Dalam hal ini, merupakan sebuah keharusan bagi Panglima TNI Jenderal, Agus Subiyanto dan Pangdam Iskandar Muda, Mayor Jenderal TNI, Joko Hadi Susilo, dan jajaran agar menjatuhkan sanksi sesuai UU Disiplin Militer terhadap setiap anggota TNI yang melakukan kekerasan tersebut. Tanpa pandang bulu.

Di samping itu, fungsi dan peranan pers amat sentral saat ini, sebab publik butuh informasi yang klir mengenai situasi pascabencana karena hal itu menyangkut kepentingan banyak orang.
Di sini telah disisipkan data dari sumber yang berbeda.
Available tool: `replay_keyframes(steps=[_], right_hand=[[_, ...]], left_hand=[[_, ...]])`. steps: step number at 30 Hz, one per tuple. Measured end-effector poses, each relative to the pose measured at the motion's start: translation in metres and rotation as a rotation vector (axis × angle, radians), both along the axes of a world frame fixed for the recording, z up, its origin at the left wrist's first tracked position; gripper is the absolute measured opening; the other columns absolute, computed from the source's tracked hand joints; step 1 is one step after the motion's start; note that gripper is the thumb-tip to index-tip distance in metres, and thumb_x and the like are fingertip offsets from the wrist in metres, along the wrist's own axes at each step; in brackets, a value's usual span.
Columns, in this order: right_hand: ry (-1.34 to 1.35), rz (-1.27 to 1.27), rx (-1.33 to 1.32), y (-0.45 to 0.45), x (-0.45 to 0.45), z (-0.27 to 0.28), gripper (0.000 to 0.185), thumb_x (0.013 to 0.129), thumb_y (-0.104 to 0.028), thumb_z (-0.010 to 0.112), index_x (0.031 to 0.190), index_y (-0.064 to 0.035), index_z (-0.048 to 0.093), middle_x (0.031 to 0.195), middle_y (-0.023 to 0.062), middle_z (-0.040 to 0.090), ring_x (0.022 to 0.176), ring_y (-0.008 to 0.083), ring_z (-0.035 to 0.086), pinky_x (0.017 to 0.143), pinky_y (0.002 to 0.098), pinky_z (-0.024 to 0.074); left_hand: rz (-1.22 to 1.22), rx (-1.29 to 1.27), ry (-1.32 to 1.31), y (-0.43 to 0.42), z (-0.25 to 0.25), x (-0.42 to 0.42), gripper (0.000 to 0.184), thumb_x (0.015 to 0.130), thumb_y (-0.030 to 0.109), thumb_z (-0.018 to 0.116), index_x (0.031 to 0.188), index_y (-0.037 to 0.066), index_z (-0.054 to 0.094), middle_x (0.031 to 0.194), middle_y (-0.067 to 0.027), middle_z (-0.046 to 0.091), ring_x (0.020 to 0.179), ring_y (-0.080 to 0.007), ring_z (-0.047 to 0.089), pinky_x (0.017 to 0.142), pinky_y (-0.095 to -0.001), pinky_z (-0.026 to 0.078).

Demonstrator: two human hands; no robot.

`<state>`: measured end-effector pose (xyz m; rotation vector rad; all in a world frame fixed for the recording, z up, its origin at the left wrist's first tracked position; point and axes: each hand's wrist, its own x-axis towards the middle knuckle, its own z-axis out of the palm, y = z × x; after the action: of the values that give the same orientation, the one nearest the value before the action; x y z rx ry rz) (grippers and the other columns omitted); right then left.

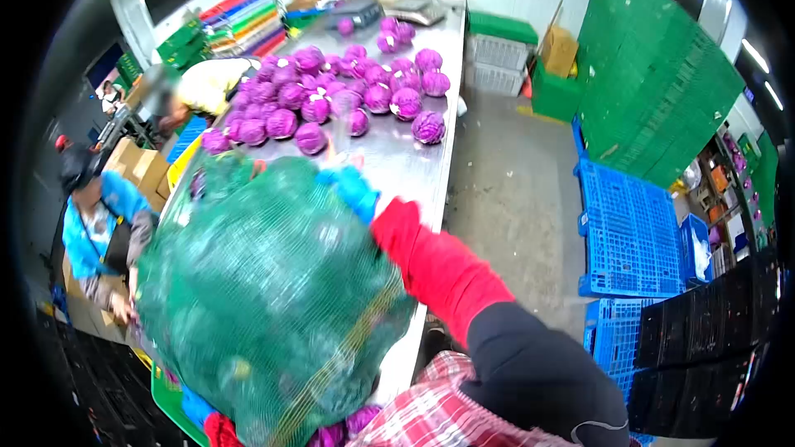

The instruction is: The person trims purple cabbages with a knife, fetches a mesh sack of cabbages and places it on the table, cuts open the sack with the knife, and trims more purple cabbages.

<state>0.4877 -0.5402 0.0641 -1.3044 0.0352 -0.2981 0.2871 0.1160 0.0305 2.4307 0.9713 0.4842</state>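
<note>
Green mesh sack (pixel 265 273) bulges between left hand (pixel 195 408) and right hand (pixel 348 184).

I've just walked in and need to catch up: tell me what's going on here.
A person is handling a big, bulging green mesh bag at the near end of a metal table. Their right hand, blurred, is at the bag's far edge; their left hand is low beside it, mostly hidden. Loose purple cabbages lie piled beyond the bag. A co-worker in blue stands at the left.
</note>
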Motion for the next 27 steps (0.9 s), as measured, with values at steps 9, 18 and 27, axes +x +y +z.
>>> replay_keyframes(steps=[9, 18, 27], right_hand=[[0.237, -0.017, 0.17, 0.036, -0.041, -0.053, 0.024, 0.08, -0.021, 0.062, 0.086, 0.0027, 0.063, 0.067, 0.0127, 0.063, 0.062, 0.0203, 0.062, 0.058, 0.0383, 0.0501], [0.094, -0.381, -0.985, -0.096, -0.112, -0.121, 0.063, 0.078, -0.035, 0.068, 0.129, -0.0011, 0.051, 0.108, 0.0195, 0.059, 0.097, 0.036, 0.059, 0.086, 0.0467, 0.0467], [0.712, -0.18, -1.349, -0.324, -0.026, -0.481, 0.035, 0.089, -0.017, 0.058, 0.122, -0.0063, 0.06, 0.109, 0.0182, 0.065, 0.101, 0.0342, 0.063, 0.087, 0.0429, 0.0499]], left_hand=[[0.174, 0.326, 0.291, -0.029, 0.042, 0.039, 0.045, 0.094, 0.039, 0.054, 0.101, -0.005, 0.064, 0.091, -0.0175, 0.066, 0.083, -0.0278, 0.059, 0.076, -0.0422, 0.047], [-0.197, 0.378, -0.508, -0.245, 0.123, -0.003, 0.031, 0.095, 0.027, 0.061, 0.093, -0.004, 0.065, 0.085, -0.0151, 0.064, 0.076, -0.0229, 0.055, 0.074, -0.0389, 0.047], [-0.509, 0.425, -0.232, -0.535, 0.066, 0.02, 0.047, 0.096, 0.033, 0.052, 0.124, -0.004, 0.055, 0.124, -0.0185, 0.058, 0.113, -0.0333, 0.055, 0.094, -0.0414, 0.046]])
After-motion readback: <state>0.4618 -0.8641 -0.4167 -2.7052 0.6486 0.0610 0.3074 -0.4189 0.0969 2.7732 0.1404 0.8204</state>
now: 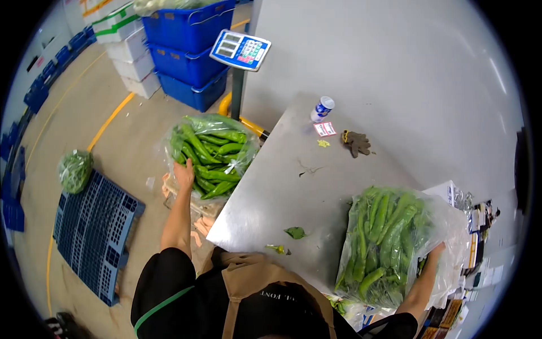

Dalam hal ini, negara seharusnya menjamin adanya ketersediaan informasi yang jernih dengan mendukung fungsi dan peranan pers tersebut, bukan malah sebaliknya.

Siapa pun yang merasa keberatan dengan sebuah produk jurnalistik atau pemberitaan, maka dapat menggunakan mekanisme seperti yang telah diatur di dalam UU Pers dan Kode Etik Jurnalistik, yakni dengan menggunakan hak jawab atau hak koreksi. KKJ Aceh juga mengimbau kepada para jurnalis yang bertugas meliput situasi pascabencana di Aceh agar melaporkan setiap kekerasan yang dialami atau menghubungi hotline KKJ Aceh yang tersedia.

KKJ Aceh sendiri merupakan bagian dari KKJ Indonesia. KKJ Aceh dideklarasikan pada 14 September 2024, yang saat ini beranggotakan empat organisasi profesi jurnalis, yakni Aliansi Jurnalis Independen (AJI) Banda Aceh, Persatuan Wartawan Indonesia (PWI) Aceh, Ikatan Jurnalis Televisi Indonesia (IJTI) Pengda Aceh, serta Pewarta Foto Indonesia (PFI) Aceh.

Selanjutnya, tiga organisasi masyarakat sipil yang ikut menginisiasi pembentukan KKJ Aceh yakni Lembaga Bantuan Hukum (LBH) Banda Aceh, Komisi Orang Hilang dan Tindak Kekerasan (KontraS) Aceh, dan Masyarakat Transparansi Aceh (MaTA). Pada Juli 2025, Aliansi Jurnalis Independen (AJI) Bireuen dan Aliansi Jurnalis Independen (AJI) Lhokseumawe juga ikut bergabung ke dalam KKJ Aceh.